- **Task to carry out**: Write out exactly the lines from the first line of the records below through the line that contains "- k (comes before", and stop there.

- **The records**:
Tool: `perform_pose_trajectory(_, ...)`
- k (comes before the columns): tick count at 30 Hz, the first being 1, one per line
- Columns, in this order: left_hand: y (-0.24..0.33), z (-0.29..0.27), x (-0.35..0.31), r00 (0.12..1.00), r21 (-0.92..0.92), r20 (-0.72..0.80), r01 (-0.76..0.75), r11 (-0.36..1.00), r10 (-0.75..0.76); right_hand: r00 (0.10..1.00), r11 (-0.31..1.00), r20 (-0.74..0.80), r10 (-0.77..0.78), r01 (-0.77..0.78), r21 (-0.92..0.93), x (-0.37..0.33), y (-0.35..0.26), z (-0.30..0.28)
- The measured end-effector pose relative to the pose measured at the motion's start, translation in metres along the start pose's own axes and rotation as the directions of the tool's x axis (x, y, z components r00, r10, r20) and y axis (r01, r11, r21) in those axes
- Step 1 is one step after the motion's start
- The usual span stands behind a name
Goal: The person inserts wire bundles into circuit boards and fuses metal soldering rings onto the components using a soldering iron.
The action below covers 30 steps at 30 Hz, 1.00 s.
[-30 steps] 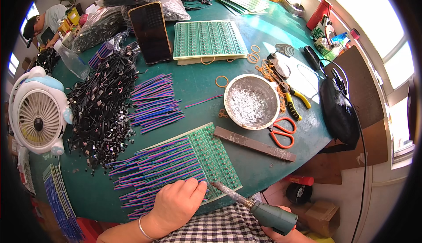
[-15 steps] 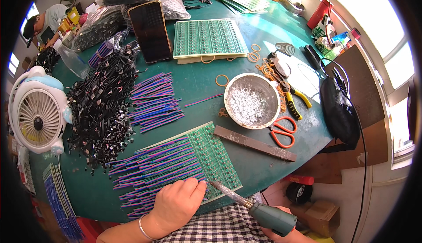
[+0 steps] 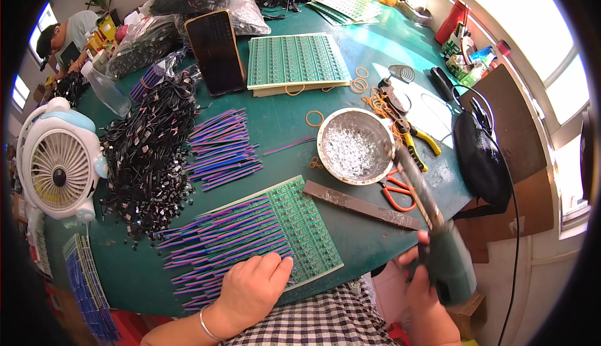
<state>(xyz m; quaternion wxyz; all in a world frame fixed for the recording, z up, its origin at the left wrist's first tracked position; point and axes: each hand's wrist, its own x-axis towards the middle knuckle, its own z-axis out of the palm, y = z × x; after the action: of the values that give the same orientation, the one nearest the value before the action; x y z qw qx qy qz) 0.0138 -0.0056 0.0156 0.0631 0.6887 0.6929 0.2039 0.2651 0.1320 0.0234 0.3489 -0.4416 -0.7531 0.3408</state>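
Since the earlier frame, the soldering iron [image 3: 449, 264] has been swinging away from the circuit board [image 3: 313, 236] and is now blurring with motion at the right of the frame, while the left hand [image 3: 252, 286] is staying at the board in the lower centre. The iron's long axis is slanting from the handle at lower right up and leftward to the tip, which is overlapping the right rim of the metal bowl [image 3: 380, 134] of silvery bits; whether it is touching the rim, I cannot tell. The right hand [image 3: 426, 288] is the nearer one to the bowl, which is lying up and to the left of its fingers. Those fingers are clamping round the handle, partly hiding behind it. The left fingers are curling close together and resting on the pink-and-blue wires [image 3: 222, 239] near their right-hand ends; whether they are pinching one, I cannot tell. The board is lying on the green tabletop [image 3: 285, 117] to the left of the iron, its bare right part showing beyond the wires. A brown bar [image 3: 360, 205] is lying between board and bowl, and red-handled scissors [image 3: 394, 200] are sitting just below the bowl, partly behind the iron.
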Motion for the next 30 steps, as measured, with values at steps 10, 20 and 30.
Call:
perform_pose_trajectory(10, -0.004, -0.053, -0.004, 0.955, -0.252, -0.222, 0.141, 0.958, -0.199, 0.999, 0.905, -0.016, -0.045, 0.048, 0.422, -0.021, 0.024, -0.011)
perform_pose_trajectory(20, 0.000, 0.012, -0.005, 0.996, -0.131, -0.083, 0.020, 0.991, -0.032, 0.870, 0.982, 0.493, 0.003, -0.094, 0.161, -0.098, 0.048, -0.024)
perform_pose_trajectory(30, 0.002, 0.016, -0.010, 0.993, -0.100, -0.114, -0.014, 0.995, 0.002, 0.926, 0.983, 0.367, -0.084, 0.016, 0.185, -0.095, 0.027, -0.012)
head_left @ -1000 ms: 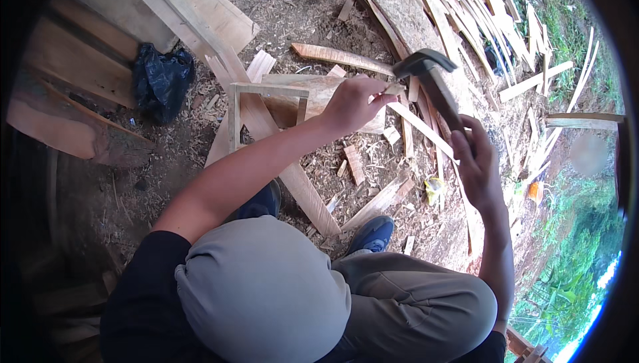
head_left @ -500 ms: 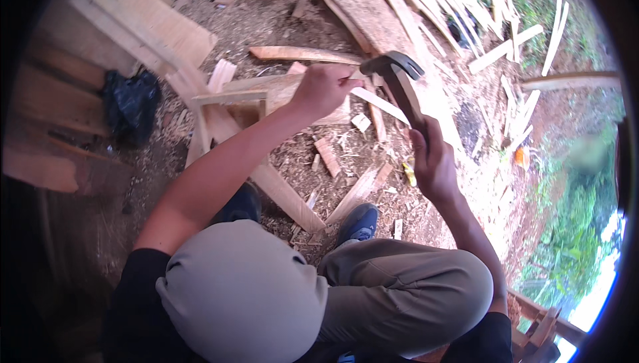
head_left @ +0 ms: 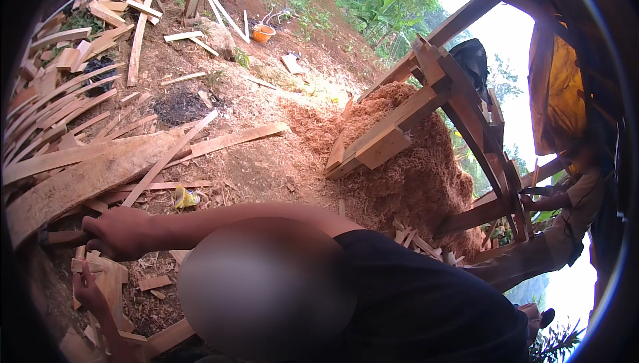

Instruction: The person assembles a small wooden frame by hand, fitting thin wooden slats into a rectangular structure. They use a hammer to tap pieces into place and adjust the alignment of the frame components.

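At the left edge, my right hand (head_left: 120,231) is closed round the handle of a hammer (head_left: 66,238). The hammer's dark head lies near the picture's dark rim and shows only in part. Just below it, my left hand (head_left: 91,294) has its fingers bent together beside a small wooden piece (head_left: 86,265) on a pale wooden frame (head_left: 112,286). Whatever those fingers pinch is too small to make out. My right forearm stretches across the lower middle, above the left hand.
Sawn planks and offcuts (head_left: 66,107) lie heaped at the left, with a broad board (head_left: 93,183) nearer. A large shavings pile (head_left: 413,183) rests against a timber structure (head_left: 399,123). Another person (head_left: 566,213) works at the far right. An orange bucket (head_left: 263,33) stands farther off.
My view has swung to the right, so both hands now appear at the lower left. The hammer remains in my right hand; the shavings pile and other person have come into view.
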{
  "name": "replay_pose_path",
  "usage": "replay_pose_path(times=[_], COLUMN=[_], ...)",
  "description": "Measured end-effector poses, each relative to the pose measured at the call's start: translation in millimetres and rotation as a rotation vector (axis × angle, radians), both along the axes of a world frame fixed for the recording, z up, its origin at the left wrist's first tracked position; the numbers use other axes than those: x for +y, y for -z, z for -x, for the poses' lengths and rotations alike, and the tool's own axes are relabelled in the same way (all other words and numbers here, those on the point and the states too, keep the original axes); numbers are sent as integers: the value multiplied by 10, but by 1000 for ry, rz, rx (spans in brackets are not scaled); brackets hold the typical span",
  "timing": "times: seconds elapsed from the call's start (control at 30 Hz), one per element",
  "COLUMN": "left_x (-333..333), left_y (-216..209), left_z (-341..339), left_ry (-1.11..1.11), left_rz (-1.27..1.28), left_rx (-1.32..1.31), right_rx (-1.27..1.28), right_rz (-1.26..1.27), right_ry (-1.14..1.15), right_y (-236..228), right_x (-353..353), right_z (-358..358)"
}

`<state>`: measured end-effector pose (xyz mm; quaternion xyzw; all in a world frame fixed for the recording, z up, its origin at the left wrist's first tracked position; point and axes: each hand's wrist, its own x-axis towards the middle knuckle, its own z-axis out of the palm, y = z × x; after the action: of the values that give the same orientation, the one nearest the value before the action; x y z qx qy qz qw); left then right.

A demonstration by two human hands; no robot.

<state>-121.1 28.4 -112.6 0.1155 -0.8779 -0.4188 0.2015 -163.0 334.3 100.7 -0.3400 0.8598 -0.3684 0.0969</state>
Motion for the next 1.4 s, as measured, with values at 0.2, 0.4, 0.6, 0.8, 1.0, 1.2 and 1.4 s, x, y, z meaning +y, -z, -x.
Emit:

- **Exercise output**:
Tool: `perform_pose_trajectory(_, ...)`
- k (comes before the columns): tick count at 30 Hz, the first being 1, one per line

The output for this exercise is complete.